This is not the first time it's happened, and I'm sure it won't be the last. As you may recall, I wrote a post on September 7th of last year, in which I talked about an older bottle of Kouros that I had acquired. The bottle was full and unused. Its performance was unexpected:
"Imagine my surprise when I found that my pre-L'Oreal vintage smelled surprisingly smooth, mild, and tame in comparison to my 2009 and 2011 vintages. Instead of a monster, I got a mellow, super-smooth, relatively low-sillage fragrance that resembles a restrained seventies barbershop splash more than an intense eighties powerhouse."
Well, that was a year ago. Last September I wore Kouros every single day without deviation, and by the end of the month had only an inch of fragrance left. Fully aware that Kouros ages and intensifies, I packed up that inch and didn't touch it again until this week. Since Kouros is only worn one month out of the year, I forgot I had so little. I gave myself the traditional three small squirts and went to work.
I rarely worry about offending my coworkers with my scent, but by the time I arrived at my job I was worried I'd be sent home. It wasn't "loud." It was pounding.

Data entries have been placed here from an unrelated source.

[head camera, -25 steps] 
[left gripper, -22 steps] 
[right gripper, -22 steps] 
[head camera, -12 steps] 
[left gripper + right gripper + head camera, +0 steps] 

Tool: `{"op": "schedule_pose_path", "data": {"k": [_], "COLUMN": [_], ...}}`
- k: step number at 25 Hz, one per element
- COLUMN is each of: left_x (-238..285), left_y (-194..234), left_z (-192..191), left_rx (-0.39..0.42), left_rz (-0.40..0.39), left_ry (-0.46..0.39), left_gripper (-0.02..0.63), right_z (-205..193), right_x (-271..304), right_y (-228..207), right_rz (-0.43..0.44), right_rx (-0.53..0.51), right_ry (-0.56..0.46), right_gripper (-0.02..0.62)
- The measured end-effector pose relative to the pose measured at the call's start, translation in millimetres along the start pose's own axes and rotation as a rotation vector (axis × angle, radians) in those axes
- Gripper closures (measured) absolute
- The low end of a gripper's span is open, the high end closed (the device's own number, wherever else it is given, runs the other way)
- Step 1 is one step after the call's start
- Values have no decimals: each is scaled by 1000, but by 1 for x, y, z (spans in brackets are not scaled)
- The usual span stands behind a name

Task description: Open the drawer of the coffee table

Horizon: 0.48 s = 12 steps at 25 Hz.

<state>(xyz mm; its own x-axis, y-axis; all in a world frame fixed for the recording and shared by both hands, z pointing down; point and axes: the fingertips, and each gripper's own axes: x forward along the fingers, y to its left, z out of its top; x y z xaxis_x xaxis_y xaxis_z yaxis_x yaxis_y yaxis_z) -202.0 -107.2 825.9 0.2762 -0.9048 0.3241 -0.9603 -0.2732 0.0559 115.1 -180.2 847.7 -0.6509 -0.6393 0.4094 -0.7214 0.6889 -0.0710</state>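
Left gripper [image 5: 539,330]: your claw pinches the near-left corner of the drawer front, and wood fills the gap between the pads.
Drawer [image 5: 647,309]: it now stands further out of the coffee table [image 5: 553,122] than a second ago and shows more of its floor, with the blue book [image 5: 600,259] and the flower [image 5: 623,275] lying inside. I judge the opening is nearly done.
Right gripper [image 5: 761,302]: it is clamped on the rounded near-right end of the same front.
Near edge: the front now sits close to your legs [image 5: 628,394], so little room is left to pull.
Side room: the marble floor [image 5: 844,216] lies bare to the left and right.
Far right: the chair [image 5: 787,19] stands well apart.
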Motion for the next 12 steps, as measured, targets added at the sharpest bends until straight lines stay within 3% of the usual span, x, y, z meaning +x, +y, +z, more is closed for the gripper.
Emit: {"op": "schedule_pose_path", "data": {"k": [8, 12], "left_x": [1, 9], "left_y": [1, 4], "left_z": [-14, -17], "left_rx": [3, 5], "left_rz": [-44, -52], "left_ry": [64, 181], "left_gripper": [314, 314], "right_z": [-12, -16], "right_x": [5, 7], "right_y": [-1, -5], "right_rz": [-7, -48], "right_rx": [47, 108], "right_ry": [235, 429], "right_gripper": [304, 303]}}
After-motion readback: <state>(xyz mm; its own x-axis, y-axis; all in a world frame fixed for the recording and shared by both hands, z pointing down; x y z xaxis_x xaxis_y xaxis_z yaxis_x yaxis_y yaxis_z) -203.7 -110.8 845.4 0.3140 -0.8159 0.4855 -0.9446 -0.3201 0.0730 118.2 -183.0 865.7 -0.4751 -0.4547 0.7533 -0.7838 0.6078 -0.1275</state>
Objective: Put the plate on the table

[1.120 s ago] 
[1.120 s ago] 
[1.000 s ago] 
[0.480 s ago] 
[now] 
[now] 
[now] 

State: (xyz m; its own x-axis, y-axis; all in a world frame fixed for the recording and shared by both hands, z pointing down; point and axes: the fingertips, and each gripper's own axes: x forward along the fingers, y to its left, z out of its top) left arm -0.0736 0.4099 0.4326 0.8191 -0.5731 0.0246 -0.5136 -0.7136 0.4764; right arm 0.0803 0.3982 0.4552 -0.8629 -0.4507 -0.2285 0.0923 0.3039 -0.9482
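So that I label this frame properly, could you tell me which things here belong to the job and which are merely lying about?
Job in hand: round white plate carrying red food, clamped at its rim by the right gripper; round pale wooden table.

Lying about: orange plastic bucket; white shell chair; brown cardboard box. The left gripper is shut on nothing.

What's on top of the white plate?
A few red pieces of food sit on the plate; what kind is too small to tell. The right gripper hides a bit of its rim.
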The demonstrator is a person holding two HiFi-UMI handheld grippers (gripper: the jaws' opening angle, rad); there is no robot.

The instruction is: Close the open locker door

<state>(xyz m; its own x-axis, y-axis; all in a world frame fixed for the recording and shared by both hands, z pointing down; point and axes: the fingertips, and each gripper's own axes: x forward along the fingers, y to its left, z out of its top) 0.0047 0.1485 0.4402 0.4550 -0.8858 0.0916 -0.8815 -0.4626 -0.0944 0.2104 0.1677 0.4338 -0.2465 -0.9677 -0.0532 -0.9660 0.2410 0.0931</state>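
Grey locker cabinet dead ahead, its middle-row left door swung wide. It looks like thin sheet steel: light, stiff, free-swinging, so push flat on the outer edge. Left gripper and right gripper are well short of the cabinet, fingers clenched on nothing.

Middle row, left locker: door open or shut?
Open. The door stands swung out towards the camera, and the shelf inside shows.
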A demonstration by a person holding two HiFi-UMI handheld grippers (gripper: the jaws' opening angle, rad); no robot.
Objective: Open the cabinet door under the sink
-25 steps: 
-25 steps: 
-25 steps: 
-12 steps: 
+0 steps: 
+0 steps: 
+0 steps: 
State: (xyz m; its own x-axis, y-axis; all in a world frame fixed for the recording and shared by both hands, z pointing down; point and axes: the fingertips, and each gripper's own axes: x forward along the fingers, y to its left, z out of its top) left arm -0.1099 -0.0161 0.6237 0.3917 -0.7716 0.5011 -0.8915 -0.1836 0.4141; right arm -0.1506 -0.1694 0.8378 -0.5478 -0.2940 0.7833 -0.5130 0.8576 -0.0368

What happened? I'm not sure what exactly transpires with this particular scent. Kouros is an oddity in that it takes dozens of musk molecules and somehow channels their shrill, stinky-freshness into a civilized and legible form, like fireflies carefully ushered into a jar. The result is a fragrance that smells bawdy but smart. I always know when I'm wearing too much because the interplay of incense, musk, lavender, and honey lingers in my nose. Likewise, I can tell that I've dosed it correctly when it disappears and occasionally wafts. Last year this particular bottle was potent enough to sense for roughly six of the eight hours in my workday, but was never too strong, and frequently not strong enough.
I suspect that the air in the bottle "oxidized" and partially evaporated some of the perfume, causing just enough water and alcohol reduction to concentrate my small pond of Kouros and make it twice as potent as it was twelve months ago. There is no evidence for the notion that fragrances get stronger the more you smell them, but there is plenty of evidence in the scientific community that our sense of fragrances can diminish with repeated exposure to them. So far no scientist has come forward to explain why I might perceive the same sample of Kouros as being stronger this year than it was last year, or whether my perception is real or illusory, but I invite one to comment here.
As it stands now, with three half sprays doing the job of eight from a year ago (I actually had to refresh this scent last year to make it through longer days), I'm going to go ahead and say that no, this isn't my imagination. My Kouros got stronger - much stronger. And that's a good thing, especially with less than an ounce left until I'm spritzing fumes.